Act two and this time she comes out all guns blazing, ready to be met by the adoring crowd who await her. She churns through further classics — ‘Islands in the Stream’, ‘I Will Always Love You’ and ‘Country Road’, which at this stage (ie. a few bottles of wine in) gets a fair amount of crowd interaction. We struggle to keep our attention on the food but we’ve got mains to consume. My partner orders beef cheek with roasted carrots, dripping toast and beef liquor and a side of blackened sweet potato with creme fraiche. He says it’s palatable, only this time there’s been overzealous seasoning, which makes some of it too salty to finish.

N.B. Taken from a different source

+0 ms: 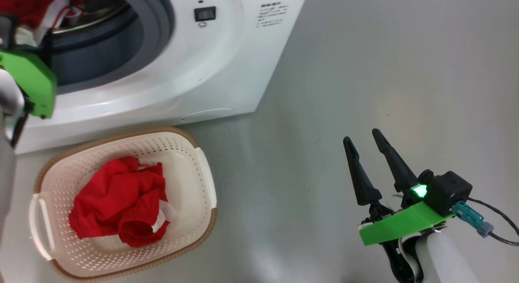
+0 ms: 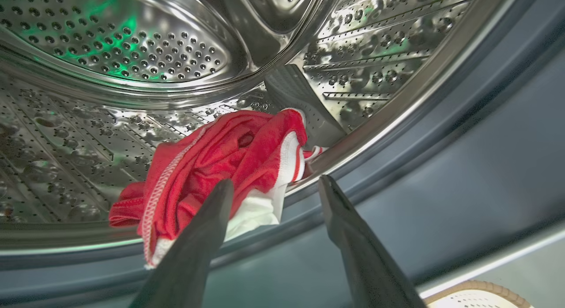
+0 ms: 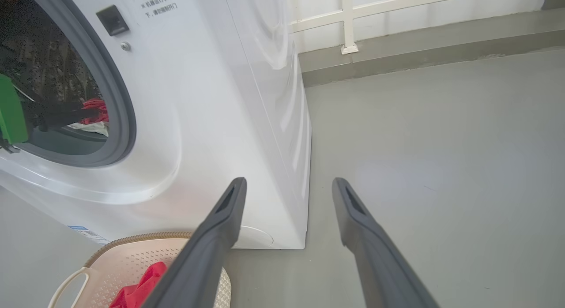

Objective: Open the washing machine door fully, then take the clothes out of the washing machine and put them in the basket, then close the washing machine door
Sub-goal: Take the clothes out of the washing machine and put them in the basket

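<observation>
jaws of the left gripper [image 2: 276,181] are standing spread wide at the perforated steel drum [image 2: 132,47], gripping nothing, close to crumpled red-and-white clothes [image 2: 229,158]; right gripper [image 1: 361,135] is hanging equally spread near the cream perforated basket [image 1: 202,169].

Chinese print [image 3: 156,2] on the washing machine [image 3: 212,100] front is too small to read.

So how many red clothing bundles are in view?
2. One red bundle lies in the basket; a second bundle sits at the drum's front lip, just ahead of the open left gripper. More may be hidden.
</observation>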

I plump for the pollock with puy lentils, celeriac and salsa verde, which had the potential to be delicious but unfortunately, the fish was far too overcooked, alongside corn served with habanero butter, which again, could’ve done with less time in the pan. It was all appetising enough but would have been less disappointing if the menu didn’t aggrandise each dish with such lengthy, detailed descriptions — ultimately what you’re getting is quite a basic plate, and that’s okay if it’s what you’re expecting.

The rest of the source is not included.